The Key Is Love: My Mother’s Wisdom, a Daughter’s Gratitude
Marie Osmond, Marcia Wilkie
Category: Nonfiction:
Memoir: Celebrities; Parenting & Families
Synopsis: Osmond
recalls her mother’s parenting style and discusses her life as a mother and
daughter.
Date finished: 5
June 2013
Rating: ***½
Comments:
Celebrity memoirs are never great. That’s sort of Celebrity
Memoir 101. If you like the celebrity, you’ll like the book.
I know very little about the Osmond family. I was too young
to know about the Osmond family as a performing group and likewise with the
Donny and Marie show (I didn’t even know it was a T.V. show!). What I did know
of Marie Osmond was when she became a country music star—actually, she was more
on her way out by the time I knew of her. I did know, however, that the Osmond
family was a large Mormon family. And that appeals to me.
I expected this to be a nice, light, book that was
uplifting, if not well written. I was disappointed. For days after finishing, I
couldn’t figure out why I didn’t get the warm fuzzies I’d expected. Was it me?
No, it wasn’t. The fact is, the bits of reminiscence about Olive Osmond were
warm and friendly and reminded you that the Osmonds were one of the last great
old-fashioned American families. They even handled fame and its demands—as a
family, no less—in a humble, yet savvy way.
Where I was sorely disappointed, however, was that Marie
apparently didn’t apply her mother’s parenting style with the same success. I
don’t know about you, but I’m constantly on the lookout for actors who have
till-death-do-us-part marriages, performers who don’t get into drugs and
alcohol, and celebrities who raise their children with boundaries and instill
character. I like to see celebrities who can handle success and fame and the
demands with integrity and grace. In that respect, Marie Osmond falls short of
my ideal. She becomes just another celebrity with “celebrity problems” and her
kids are your typical “celebrity kids.” Now, I know how hard it must be to
raise good kids when you have great material means, and when you can’t be home
because of performing or travel commitments. I appreciate how hard it must be
on a marriage, too. There are stressors in celebrity families that the average
family doesn’t deal with. I understand and sympathize with that. And yet,
that’s where this memoir failed me. It was just another story of a celebrity
family that falls apart at the seams and then picks itself back up again until
the next tsunami comes through (to mix three metaphors).

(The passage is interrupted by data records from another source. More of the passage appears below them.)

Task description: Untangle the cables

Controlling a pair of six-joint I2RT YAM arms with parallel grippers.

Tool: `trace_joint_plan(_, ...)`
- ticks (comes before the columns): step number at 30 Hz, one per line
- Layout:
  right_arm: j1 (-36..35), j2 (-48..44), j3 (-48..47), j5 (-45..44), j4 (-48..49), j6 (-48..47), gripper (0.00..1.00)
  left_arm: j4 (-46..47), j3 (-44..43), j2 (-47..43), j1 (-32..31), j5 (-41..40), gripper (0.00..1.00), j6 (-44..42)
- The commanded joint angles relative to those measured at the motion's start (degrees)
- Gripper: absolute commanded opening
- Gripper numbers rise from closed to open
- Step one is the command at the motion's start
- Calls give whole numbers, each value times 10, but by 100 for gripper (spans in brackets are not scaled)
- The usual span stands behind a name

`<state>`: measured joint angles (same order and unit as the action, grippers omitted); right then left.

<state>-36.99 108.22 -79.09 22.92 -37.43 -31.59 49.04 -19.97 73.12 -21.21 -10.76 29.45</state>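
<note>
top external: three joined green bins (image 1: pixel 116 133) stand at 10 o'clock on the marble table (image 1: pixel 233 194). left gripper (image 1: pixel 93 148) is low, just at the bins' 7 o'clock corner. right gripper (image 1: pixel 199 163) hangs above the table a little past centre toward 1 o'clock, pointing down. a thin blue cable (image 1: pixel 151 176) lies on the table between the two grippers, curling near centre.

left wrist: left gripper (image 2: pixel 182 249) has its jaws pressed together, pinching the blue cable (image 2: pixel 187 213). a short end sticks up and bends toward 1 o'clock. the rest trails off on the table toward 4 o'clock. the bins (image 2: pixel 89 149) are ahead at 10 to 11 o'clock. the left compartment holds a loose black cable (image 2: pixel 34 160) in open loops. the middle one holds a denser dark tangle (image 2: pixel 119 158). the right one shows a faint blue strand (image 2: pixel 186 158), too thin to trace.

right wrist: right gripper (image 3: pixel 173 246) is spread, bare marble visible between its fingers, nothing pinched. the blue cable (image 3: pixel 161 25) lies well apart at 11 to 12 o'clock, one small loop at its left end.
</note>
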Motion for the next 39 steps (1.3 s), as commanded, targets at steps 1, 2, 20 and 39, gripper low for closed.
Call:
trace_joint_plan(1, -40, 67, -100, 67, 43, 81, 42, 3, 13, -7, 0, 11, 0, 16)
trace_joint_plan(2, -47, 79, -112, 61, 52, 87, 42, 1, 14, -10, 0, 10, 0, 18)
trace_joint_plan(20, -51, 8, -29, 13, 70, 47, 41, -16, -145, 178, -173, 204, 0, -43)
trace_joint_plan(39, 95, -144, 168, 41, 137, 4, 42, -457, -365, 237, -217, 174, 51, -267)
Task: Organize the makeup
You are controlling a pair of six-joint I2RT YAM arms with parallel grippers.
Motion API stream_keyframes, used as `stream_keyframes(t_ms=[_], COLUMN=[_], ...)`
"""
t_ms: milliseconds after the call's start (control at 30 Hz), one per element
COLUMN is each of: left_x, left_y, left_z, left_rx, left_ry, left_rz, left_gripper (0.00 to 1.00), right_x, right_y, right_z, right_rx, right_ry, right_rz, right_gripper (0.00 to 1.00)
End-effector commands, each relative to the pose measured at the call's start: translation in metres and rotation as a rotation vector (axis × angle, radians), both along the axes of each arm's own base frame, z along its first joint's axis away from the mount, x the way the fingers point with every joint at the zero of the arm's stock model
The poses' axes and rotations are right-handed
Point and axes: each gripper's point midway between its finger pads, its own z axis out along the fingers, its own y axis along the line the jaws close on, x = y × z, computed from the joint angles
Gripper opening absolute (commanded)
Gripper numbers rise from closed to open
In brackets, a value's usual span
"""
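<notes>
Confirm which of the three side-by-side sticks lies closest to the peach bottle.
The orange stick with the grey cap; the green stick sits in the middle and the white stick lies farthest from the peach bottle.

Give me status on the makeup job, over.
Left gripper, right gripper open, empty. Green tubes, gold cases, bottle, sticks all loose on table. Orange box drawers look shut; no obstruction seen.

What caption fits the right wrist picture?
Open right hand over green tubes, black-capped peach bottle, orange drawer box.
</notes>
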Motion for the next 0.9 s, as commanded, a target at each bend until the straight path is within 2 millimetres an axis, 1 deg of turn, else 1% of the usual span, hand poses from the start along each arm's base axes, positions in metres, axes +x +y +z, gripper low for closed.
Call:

I also feel like I need to gripe about the way the book was
written. I sort of got the impression that the book was written for fans only,
with no consideration for “non-fans” who might pick it up. (That, or it relied
on the content of previous books—and who but a fan would know there were
previous memoirs?) Even a simple chronology would have helped. She’d mention a
marriage or allude to a remarriage, and I had no idea what or who she was
talking about. I was probably a hundred pages in before I realized she’d had a
marriage between her marriages to “Steve.” She’d also mention something huge in
passing (like her son Michael’s death), and you never knew if she was going to
address that in depth or not. She usually did, but it would be dozens of pages
later. In short, the book needed an editor with vision. It was a meandering
mess.
So, I don’t know. It just fell short. It was honest without
being a tell-all (tell-alls are creepy). There was just an overall tone of
immaturity and self-justification, and I detected a great deal of “mommy guilt”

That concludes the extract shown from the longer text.